At one time all mapping was a product of walking at a very slow measured pace. With the twenty-first century facilitating instantaneous pictorial high definition views at the click of a button, mapping has nearly excluded time from the experience of reading maps and reading place. Time is a key factor in our work at PLANT Architect, which frequently focuses on experiencing landscapes by walking, rather than through encounters with singular buildings. The experiences are both narrative and filmic. In 2012 we explored the problem of recapturing time within the depiction of our own work in two nearly concurrent installations – one in Venice2, one in Cambridge, Ontario3:: the Podium Roof Garden at Nathan Phillips Square4, and the Dublin Grounds of Remembrance in Ohio –both projects with long walks at the core of their design. Catering to typical needs of architectural publications, these projects have been visually described with photographs of only the most dramatic moments. This is nothing new. Depictions of an architect’s work typically focus on highlights – the most striking and complex and consumable views – just like the traveller who shares highlights of their voyage but who omits the long train rides in between.
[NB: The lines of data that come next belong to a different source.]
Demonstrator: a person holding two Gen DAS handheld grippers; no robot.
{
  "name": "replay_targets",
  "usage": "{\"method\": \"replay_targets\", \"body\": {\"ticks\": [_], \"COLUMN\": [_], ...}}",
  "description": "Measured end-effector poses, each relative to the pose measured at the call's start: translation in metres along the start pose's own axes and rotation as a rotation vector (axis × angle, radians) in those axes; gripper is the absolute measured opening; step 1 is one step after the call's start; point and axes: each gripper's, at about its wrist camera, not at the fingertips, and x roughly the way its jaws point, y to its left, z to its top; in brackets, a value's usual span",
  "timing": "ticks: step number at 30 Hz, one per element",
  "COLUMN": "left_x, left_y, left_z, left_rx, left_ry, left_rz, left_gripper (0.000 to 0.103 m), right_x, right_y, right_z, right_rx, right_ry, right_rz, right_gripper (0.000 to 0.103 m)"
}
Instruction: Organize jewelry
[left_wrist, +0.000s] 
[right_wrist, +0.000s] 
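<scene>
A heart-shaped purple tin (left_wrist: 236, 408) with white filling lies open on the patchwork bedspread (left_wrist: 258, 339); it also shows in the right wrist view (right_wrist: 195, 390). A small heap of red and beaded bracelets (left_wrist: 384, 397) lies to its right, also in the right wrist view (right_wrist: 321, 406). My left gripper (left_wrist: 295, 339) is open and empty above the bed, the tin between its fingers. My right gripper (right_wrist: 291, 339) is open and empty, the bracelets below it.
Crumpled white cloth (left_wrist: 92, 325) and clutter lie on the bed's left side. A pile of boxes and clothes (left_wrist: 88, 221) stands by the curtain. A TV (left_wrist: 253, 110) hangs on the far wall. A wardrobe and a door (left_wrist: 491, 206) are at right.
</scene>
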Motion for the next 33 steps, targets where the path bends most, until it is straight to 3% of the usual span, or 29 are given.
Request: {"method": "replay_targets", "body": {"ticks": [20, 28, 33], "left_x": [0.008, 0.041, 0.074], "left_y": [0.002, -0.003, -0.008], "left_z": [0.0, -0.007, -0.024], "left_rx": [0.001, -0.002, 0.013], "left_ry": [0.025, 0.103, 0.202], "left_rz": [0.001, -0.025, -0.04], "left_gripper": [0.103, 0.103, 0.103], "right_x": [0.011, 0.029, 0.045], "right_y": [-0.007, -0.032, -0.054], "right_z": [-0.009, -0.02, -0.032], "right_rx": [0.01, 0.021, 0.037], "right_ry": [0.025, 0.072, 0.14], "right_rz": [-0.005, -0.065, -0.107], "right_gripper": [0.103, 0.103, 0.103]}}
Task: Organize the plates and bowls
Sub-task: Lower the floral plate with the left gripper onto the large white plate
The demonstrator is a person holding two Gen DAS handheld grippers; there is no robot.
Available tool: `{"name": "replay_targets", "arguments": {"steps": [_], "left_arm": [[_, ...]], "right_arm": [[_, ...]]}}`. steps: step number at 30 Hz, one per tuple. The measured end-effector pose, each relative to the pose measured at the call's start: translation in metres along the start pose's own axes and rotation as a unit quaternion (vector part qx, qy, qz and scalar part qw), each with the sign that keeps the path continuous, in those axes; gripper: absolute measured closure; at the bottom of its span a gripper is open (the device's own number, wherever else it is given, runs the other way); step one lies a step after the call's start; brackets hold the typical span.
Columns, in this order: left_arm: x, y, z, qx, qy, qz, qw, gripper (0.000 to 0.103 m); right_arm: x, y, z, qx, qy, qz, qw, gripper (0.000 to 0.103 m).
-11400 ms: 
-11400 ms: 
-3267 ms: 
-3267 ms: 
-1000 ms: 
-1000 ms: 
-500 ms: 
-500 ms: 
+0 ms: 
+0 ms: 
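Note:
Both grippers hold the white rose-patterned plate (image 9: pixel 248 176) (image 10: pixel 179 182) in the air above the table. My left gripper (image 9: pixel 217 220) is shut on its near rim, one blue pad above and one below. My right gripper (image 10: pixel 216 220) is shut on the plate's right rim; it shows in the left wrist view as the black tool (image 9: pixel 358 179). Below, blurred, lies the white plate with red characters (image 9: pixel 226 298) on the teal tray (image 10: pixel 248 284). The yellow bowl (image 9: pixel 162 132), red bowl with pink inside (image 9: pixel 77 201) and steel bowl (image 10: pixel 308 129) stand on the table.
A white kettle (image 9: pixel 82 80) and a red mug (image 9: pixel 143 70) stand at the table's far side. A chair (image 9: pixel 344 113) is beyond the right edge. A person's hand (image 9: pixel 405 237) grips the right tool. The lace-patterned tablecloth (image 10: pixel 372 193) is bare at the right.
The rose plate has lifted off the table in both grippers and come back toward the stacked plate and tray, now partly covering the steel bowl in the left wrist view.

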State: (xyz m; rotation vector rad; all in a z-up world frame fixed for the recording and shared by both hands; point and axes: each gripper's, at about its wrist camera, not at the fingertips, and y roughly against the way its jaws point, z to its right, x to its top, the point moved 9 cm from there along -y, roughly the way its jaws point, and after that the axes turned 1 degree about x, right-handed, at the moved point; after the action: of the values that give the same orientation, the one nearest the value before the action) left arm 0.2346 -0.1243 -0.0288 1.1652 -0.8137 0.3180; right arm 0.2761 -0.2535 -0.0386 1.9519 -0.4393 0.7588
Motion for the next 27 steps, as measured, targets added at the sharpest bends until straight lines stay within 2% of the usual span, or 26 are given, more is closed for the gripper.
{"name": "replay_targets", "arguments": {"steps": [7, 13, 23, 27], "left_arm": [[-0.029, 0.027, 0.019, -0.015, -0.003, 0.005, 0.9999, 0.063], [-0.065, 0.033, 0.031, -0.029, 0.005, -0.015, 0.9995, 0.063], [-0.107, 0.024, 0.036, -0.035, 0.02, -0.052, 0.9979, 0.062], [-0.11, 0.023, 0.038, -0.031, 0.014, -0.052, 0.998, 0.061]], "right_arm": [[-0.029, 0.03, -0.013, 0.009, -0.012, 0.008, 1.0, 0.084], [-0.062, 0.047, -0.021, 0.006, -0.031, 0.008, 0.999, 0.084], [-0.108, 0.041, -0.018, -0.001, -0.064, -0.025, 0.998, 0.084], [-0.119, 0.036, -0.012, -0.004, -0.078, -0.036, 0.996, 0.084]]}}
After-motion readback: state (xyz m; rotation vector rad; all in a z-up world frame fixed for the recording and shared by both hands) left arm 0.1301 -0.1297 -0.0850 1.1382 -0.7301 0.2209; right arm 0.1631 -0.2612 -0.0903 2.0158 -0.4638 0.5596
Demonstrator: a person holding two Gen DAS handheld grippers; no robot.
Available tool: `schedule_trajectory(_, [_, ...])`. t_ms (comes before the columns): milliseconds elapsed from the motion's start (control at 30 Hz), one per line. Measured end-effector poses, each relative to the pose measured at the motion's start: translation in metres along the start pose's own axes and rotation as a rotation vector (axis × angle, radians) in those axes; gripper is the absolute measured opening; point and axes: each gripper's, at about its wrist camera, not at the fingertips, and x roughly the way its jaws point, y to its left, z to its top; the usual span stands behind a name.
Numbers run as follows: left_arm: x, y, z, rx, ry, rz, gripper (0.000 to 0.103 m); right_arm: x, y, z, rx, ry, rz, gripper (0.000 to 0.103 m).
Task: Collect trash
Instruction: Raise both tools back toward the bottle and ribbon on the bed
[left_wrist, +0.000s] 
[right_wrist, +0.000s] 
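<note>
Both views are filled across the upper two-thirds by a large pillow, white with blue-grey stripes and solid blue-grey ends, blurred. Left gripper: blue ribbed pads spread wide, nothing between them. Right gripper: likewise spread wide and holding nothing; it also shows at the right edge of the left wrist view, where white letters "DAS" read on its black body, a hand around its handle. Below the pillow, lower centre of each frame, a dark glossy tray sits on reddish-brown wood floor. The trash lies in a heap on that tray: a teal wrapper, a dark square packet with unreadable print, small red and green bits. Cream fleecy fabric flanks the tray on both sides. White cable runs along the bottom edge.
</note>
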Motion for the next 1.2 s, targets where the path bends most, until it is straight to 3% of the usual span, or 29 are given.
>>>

Our unease with the singular drama shots began more than twenty years ago with our Sweet Farm project – architectural interventions for looking at the landscape. The focus of most of our depictions of the project was of the objects for looking at the landscape, rather than the landscape itself. The landscape seemed so nuanced that we did not entirely understand how to photograph the experience of it. The nuanced in-between, however, is what interested us most. For the last twenty years our practice has been developing landscapes that explore how the choreography of a space links physical engagement with the sites’ meaning. The activation of linkages reveals site, space, history and ecologies, enhances community ritual while creating loci for gathering. We believe that walking common ground creates public heritage through action. Walking helps us measure ourselves against the earth. Walking connects our bodies with our imaginations. Walking becomes a way of understanding, revealing and forming site. Walking acknowledges time as a significant factor of experience. ‘…walking is a mode of making the world as well as being in it.’ 5

1 Originally published in Epoch 18 (Fall 1968): 114-19; delivered to the International Poetry Forum in Pittsburgh in April 1967. 2 In August of 2012, PLANT was invited to present at the 13th Biennale of Architecture in Venice, as part of an exhibition entitled Traces of Centuries & Future Steps at the Palazzo Bembo. 3 PLANT was one of three participants in 3ByLAND, part of the Common Ground exhibit in the summer of 2012, at Cambridge Galleries. The commission included site-specific installations in downtown Cambridge, as well as the gallery exhibit.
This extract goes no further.